▼

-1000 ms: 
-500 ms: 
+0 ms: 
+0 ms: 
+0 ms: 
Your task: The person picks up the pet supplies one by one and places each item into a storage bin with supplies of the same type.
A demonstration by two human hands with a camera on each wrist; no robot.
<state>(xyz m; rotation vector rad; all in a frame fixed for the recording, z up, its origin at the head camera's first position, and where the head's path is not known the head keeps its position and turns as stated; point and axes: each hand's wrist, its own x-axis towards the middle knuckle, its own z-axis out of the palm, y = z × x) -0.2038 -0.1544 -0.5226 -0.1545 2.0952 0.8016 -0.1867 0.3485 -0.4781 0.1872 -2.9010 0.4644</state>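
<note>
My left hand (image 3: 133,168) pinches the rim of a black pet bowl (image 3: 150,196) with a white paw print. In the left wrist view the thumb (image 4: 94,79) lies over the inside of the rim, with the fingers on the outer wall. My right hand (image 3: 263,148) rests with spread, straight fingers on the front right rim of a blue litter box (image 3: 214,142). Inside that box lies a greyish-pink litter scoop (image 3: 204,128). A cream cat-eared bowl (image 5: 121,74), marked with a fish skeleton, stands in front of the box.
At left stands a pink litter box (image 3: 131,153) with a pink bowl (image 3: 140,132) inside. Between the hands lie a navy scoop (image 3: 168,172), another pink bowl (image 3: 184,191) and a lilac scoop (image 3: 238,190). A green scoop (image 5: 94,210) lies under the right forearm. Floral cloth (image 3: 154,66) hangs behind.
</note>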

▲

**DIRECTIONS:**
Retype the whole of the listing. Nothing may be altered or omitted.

**TASK RESULT:**
-1000 ms: 
-500 ms: 
+0 ms: 
+0 ms: 
+0 ms: 
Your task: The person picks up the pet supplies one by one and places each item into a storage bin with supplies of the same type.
A demonstration by two human hands with a camera on each wrist; no robot.
<state>(xyz m; rotation vector rad; all in a frame fixed for the recording, z up, its origin at the head camera's first position, and where the head's path is not known the head keeps its position and turns as stated; point and axes: each hand's wrist, its own x-axis towards the middle knuckle, its own z-axis out of the palm, y = z × x) -0.2038 -0.1544 -0.5226 -0.1545 2.0952 0.8016 -0.1867 0.3485 -0.4781 0.1872 -2.9010 0.4644</state>
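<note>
My left hand (image 3: 133,168) pinches the rim of a black pet bowl (image 3: 150,196) with a white paw print. In the left wrist view the thumb (image 4: 94,79) lies over the inside of the rim, with the fingers on the outer wall. My right hand (image 3: 263,148) rests with spread, straight fingers on the front right rim of a blue litter box (image 3: 214,142). Inside that box lies a greyish-pink litter scoop (image 3: 204,128). A cream cat-eared bowl (image 5: 121,74), marked with a fish skeleton, stands in front of the box.
At left stands a pink litter box (image 3: 131,153) with a pink bowl (image 3: 140,132) inside. Between the hands lie a navy scoop (image 3: 168,172), another pink bowl (image 3: 184,191) and a lilac scoop (image 3: 238,190). A green scoop (image 5: 94,210) lies under the right forearm. Floral cloth (image 3: 154,66) hangs behind.
</note>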

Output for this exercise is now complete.